COLLECTED DATA:
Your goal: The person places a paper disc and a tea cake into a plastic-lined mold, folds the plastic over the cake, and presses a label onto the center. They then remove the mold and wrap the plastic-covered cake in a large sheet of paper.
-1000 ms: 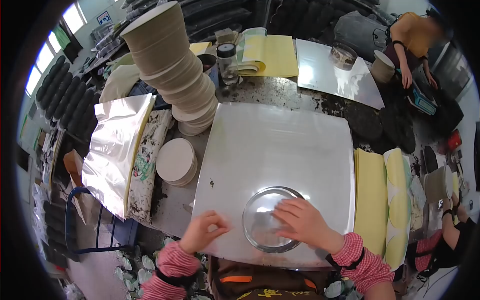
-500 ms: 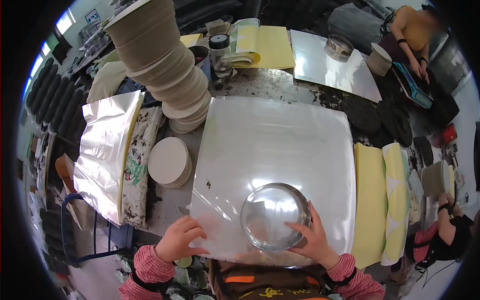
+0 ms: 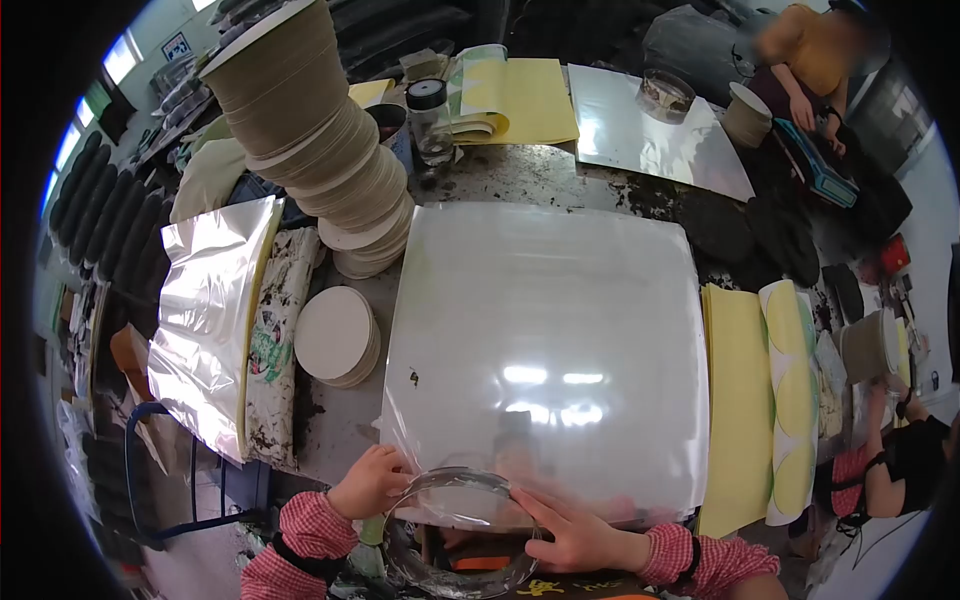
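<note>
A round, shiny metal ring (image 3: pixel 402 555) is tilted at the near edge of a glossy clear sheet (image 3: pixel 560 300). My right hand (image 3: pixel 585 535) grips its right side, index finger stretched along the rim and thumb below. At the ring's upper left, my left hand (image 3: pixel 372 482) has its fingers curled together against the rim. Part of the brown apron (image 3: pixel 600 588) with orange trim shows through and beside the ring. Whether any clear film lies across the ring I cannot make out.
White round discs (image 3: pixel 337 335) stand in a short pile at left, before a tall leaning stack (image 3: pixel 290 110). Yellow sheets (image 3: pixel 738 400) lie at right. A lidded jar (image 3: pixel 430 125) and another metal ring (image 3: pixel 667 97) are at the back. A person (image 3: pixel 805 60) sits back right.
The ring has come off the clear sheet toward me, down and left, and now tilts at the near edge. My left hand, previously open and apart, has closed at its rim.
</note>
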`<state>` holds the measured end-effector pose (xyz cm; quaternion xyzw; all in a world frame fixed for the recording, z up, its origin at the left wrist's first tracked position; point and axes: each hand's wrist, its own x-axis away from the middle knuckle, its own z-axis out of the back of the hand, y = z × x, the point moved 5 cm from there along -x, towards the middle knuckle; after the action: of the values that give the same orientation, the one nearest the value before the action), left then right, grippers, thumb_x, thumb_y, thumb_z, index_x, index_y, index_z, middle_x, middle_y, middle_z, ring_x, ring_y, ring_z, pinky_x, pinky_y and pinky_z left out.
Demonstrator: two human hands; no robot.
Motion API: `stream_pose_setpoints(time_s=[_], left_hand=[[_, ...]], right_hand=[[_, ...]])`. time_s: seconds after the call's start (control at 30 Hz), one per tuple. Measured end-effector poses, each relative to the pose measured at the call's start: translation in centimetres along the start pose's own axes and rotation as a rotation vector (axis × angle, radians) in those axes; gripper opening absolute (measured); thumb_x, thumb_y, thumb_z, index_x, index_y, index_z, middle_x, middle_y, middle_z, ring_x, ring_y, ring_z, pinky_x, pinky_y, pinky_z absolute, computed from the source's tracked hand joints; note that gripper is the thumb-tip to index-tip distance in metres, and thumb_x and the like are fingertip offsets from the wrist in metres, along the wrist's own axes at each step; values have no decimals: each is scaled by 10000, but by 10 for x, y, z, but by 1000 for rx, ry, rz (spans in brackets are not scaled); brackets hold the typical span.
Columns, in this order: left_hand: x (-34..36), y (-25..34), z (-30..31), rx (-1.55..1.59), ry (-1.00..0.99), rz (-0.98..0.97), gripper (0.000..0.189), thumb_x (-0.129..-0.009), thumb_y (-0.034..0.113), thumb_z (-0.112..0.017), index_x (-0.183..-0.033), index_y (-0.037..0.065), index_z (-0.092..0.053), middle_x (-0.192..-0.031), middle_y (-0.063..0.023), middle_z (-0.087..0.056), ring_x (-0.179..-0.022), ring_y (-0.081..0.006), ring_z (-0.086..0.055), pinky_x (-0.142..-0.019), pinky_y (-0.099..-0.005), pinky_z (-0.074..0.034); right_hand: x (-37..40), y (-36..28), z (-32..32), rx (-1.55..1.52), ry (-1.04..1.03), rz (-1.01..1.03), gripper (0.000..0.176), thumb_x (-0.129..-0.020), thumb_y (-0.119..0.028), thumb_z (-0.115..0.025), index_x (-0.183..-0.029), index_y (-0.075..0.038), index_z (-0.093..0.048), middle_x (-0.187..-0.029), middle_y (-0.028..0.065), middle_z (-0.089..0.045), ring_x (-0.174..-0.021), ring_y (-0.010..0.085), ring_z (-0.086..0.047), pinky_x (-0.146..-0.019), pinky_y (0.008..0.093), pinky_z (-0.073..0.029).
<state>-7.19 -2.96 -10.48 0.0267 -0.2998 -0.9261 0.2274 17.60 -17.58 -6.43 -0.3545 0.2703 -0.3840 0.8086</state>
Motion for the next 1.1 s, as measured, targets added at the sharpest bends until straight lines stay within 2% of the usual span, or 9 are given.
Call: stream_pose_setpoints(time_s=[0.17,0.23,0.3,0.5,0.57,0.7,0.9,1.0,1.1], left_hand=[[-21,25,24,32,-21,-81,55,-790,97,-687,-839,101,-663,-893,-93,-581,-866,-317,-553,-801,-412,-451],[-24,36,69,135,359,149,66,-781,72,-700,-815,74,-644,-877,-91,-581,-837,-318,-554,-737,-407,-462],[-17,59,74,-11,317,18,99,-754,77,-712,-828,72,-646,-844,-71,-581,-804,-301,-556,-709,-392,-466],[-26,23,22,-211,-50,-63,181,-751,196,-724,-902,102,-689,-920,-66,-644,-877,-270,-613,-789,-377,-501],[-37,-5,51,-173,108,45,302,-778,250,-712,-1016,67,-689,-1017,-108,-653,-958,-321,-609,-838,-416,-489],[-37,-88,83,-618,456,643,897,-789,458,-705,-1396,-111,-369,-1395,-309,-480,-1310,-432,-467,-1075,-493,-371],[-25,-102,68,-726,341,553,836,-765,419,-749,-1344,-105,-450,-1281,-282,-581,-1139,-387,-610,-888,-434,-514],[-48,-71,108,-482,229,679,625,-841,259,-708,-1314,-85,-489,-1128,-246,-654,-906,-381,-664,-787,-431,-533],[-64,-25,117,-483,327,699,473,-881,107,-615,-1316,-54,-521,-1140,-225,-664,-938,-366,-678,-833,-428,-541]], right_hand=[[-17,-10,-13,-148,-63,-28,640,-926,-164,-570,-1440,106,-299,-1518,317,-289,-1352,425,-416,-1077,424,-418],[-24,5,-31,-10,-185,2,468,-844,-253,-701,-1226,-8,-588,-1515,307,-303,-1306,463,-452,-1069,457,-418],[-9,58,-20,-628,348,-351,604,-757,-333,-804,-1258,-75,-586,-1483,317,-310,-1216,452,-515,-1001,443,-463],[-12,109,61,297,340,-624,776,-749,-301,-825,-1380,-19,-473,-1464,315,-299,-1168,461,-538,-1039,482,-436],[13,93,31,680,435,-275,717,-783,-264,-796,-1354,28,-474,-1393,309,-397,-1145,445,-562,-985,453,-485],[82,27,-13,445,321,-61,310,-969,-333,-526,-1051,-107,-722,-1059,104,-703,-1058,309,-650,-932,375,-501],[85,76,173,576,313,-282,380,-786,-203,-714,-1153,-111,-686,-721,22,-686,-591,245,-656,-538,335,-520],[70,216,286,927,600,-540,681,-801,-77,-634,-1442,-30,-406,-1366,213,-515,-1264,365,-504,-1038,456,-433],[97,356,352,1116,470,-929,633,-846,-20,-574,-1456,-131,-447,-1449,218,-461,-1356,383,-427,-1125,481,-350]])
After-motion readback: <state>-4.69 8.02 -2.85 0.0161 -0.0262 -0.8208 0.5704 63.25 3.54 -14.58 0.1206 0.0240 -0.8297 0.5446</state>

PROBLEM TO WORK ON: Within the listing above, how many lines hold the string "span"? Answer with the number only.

ANSWER TO THIS TASK: 2